(Beginning of MATERIAL PROVIDED)
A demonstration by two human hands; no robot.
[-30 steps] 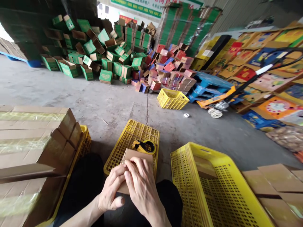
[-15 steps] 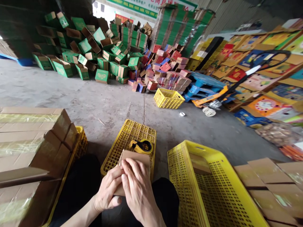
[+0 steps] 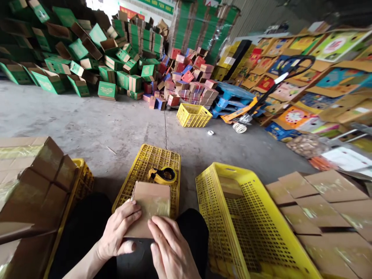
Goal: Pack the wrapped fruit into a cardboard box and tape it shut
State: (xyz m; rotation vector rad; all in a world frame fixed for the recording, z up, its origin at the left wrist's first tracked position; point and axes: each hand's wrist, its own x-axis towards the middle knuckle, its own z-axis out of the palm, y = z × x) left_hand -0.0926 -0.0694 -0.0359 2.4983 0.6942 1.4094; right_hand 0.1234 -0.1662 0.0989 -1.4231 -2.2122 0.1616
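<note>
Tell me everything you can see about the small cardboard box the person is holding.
The small cardboard box is plain brown, flat-sided and closed, with a glossy strip of clear tape along its top face. It lies tilted over the person's lap and the near edge of an upturned yellow crate. The left hand grips its left side; the right hand presses its near edge.

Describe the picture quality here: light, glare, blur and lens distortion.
Head view: soft daylight, with a blown-out bright opening at the top edge; glare on the tape across the small box held by the left hand and right hand; wide-lens bending tilts the green boxes; cardboard stack at left and flat boxes at right look smeared.
</note>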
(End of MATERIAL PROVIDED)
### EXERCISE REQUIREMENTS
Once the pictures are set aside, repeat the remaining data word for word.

### ANSWER TO THIS PROBLEM
A demonstration by two human hands; no robot.
[-30 steps] 
[-15 steps] 
[+0 steps] 
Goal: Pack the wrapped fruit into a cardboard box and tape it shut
State: (xyz m; rotation vector rad; all in a world frame fixed for the recording, z up, its origin at the left wrist's first tracked position; point and axes: each hand's wrist, its own x-axis towards the middle knuckle, its own z-axis out of the palm, y = z × x) left_hand -0.0926 -0.0694 -0.0359 2.4983 0.6942 1.4094; right_hand 0.1234 -0.1662 0.0989 -1.4231 -2.2122 0.1616
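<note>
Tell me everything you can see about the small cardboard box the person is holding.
The small cardboard box is plain brown, flat-sided and closed, with a glossy strip of clear tape along its top face. It lies tilted over the person's lap and the near edge of an upturned yellow crate. The left hand grips its left side; the right hand presses its near edge.

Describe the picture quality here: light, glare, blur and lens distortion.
Head view: soft daylight, with a blown-out bright opening at the top edge; glare on the tape across the small box held by the left hand and right hand; wide-lens bending tilts the green boxes; cardboard stack at left and flat boxes at right look smeared.
</note>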

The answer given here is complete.